→ **WHAT YOU HAVE TO DO**:
Extract, from the listing that follows, each line containing the word "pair".

→ **RECORDED INFORMATION**:

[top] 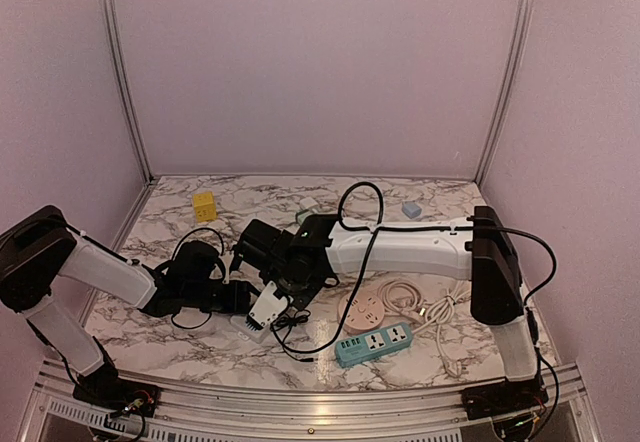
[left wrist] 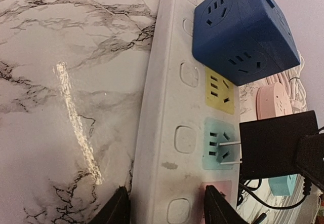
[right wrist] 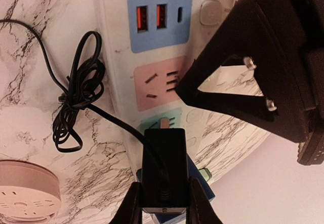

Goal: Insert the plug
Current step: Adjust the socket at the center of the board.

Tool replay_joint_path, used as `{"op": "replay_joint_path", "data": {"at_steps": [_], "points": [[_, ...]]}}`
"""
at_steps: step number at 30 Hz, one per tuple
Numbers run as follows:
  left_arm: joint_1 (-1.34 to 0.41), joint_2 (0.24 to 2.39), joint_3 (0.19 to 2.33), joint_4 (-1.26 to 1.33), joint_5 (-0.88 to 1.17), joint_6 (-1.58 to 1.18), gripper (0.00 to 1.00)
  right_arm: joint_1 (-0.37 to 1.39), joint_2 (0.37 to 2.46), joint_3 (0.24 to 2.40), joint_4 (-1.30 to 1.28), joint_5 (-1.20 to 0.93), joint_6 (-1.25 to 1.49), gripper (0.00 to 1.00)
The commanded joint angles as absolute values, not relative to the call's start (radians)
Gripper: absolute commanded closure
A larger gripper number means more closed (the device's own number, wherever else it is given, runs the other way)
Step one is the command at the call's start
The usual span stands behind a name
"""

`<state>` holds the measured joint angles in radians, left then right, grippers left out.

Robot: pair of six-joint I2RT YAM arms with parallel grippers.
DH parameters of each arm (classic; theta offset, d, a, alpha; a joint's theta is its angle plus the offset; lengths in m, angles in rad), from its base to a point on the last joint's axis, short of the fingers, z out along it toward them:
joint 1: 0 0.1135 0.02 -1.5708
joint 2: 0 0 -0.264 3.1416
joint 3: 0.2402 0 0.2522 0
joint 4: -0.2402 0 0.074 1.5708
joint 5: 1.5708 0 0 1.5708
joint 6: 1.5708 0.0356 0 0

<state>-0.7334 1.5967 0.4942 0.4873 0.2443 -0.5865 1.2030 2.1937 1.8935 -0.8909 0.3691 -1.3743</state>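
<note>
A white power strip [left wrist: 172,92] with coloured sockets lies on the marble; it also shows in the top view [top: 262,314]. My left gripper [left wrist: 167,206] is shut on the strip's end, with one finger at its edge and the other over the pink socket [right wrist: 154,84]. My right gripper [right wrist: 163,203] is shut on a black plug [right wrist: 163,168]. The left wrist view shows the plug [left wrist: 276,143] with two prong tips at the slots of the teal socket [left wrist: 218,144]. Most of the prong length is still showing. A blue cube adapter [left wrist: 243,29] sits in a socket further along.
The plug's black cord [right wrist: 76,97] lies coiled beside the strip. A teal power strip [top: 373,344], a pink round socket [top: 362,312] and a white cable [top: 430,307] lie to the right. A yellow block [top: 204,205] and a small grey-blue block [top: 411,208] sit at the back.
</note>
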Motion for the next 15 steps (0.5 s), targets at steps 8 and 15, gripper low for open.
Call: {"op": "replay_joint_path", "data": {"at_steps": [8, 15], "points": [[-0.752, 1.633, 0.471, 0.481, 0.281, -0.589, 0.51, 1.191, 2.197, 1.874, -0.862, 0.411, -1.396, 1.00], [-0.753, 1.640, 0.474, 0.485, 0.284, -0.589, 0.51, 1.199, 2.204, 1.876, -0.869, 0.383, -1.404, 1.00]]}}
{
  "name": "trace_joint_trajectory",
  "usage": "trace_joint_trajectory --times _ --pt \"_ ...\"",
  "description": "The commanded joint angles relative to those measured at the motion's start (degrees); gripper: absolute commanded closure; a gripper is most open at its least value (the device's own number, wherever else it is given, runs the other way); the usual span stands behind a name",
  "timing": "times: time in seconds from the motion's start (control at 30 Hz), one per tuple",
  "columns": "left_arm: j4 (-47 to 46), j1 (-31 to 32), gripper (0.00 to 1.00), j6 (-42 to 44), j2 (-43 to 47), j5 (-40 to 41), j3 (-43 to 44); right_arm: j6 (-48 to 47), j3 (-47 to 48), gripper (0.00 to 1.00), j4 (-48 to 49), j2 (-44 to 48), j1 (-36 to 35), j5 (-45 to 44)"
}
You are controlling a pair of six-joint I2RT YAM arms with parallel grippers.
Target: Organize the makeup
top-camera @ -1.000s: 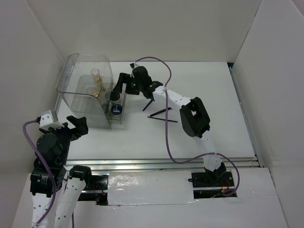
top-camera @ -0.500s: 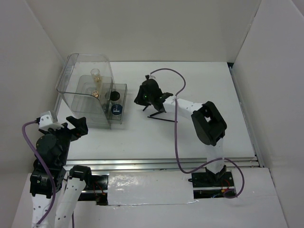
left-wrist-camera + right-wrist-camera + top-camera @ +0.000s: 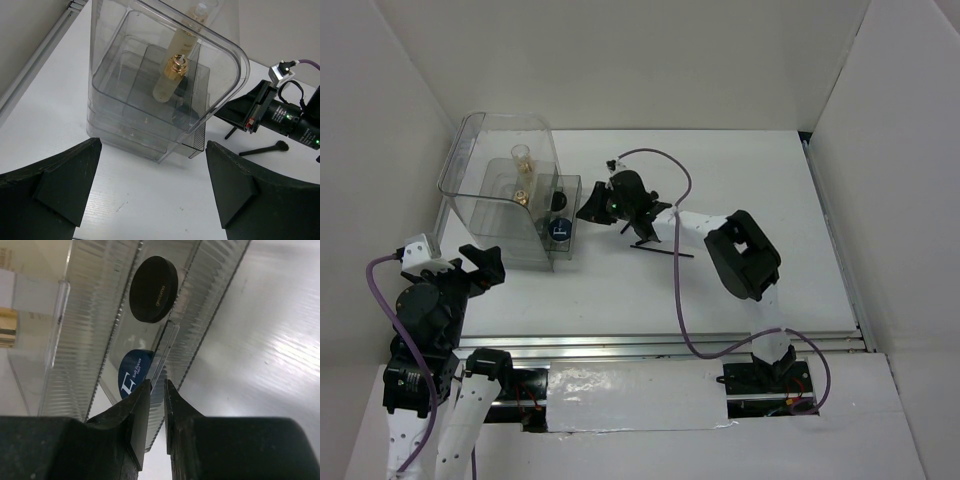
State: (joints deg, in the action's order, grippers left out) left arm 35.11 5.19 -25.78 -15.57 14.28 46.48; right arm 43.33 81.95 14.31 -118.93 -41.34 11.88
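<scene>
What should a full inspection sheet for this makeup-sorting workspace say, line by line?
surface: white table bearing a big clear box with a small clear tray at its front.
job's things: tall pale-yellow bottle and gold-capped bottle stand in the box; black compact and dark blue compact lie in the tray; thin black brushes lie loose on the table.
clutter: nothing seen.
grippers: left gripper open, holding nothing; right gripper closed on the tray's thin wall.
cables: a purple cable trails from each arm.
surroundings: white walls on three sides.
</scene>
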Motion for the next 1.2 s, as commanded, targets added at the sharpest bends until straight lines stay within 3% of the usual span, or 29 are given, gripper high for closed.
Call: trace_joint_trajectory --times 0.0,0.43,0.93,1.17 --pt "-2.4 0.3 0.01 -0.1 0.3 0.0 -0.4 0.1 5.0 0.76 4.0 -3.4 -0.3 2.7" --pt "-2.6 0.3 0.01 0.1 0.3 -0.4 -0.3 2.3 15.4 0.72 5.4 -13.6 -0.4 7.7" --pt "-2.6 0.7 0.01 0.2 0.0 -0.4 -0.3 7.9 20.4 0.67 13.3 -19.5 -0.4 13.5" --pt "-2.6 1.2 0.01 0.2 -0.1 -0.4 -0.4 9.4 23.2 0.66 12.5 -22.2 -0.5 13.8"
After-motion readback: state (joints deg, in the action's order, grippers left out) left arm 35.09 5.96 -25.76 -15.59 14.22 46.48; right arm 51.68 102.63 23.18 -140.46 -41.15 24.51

→ **RESULT FOR THIS TASK**:
Robot: pair of six-joint I2RT YAM arms with parallel grippers.
You are controlling a pair of six-joint I2RT YAM arms with parallel grippers.

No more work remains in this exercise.